▸ PROVIDED INFORMATION:
+===+
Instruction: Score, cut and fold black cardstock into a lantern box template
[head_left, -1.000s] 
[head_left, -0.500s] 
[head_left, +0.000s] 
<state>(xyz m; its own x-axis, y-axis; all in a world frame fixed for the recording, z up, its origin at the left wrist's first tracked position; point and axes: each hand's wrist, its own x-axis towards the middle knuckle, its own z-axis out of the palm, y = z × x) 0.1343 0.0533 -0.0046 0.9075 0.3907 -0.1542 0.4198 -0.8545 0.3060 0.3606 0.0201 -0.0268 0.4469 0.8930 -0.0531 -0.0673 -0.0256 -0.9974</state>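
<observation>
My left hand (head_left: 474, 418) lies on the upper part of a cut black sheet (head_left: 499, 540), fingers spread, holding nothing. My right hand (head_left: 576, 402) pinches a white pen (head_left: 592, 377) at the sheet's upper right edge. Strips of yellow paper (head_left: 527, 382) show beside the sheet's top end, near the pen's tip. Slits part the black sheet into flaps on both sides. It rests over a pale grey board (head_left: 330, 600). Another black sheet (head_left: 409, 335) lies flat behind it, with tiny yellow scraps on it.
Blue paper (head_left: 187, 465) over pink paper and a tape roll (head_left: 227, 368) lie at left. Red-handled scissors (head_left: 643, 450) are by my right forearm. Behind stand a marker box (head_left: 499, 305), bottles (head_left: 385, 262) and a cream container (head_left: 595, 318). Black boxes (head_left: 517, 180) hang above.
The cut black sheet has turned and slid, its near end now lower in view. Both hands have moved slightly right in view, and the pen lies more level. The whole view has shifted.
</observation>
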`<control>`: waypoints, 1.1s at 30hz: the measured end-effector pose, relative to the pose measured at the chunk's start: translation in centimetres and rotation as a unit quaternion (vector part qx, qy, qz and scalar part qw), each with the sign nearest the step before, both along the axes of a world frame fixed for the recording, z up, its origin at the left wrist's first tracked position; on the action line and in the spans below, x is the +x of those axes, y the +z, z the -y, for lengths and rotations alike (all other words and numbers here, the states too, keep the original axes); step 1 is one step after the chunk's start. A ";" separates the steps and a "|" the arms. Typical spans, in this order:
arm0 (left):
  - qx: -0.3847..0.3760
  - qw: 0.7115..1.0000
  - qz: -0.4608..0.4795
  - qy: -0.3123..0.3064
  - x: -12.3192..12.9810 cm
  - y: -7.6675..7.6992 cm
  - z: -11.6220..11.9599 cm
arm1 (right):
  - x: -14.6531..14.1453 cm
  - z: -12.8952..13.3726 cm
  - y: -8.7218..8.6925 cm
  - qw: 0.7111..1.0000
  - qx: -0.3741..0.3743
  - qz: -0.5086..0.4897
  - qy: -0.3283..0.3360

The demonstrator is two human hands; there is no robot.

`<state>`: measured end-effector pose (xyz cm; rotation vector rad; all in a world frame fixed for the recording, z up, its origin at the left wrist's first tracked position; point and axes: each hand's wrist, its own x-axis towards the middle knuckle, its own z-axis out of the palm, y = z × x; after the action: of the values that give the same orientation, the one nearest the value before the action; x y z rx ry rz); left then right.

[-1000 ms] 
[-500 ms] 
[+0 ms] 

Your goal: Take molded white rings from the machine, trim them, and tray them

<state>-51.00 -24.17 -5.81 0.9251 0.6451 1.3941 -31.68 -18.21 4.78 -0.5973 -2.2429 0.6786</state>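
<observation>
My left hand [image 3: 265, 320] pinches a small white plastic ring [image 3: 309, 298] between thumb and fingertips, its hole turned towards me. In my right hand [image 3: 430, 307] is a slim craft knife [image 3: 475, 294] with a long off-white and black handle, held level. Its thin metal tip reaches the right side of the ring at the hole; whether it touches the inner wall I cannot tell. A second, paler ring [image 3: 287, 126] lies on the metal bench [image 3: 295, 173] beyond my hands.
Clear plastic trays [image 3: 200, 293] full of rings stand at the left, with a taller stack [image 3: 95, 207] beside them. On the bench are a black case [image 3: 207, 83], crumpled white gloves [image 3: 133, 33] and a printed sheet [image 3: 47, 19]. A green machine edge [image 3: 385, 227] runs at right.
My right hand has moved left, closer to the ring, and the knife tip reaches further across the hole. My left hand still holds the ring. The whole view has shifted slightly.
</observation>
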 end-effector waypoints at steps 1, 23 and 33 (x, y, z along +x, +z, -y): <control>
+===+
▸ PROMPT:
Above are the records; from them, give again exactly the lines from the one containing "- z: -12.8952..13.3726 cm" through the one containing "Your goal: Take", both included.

▸ RESPONSE AREA:
  - z: -12.8952..13.3726 cm
  - y: -8.7218..8.6925 cm
  - qw: 0.7111..1.0000
  - qx: -0.3741..0.3743
  - qz: -0.5086..0.4897
  - qy: -0.3283..0.3360

The demonstrator is two human hands; there is no robot.

`<state>`: measured end-effector pose (xyz cm; rotation vector rad; all in a world frame fixed for the recording, z up, its origin at the left wrist's first tracked position; point and axes: each hand's wrist, its own x-axis towards the middle knuckle, its own z-axis out of the palm, y = z × x; after the action: of the values that give the same orientation, the one nearest the value before the action; x y z rx ry rz); left then right.

[-1000 ms] 
[-500 ms] 
[+0 ms] 

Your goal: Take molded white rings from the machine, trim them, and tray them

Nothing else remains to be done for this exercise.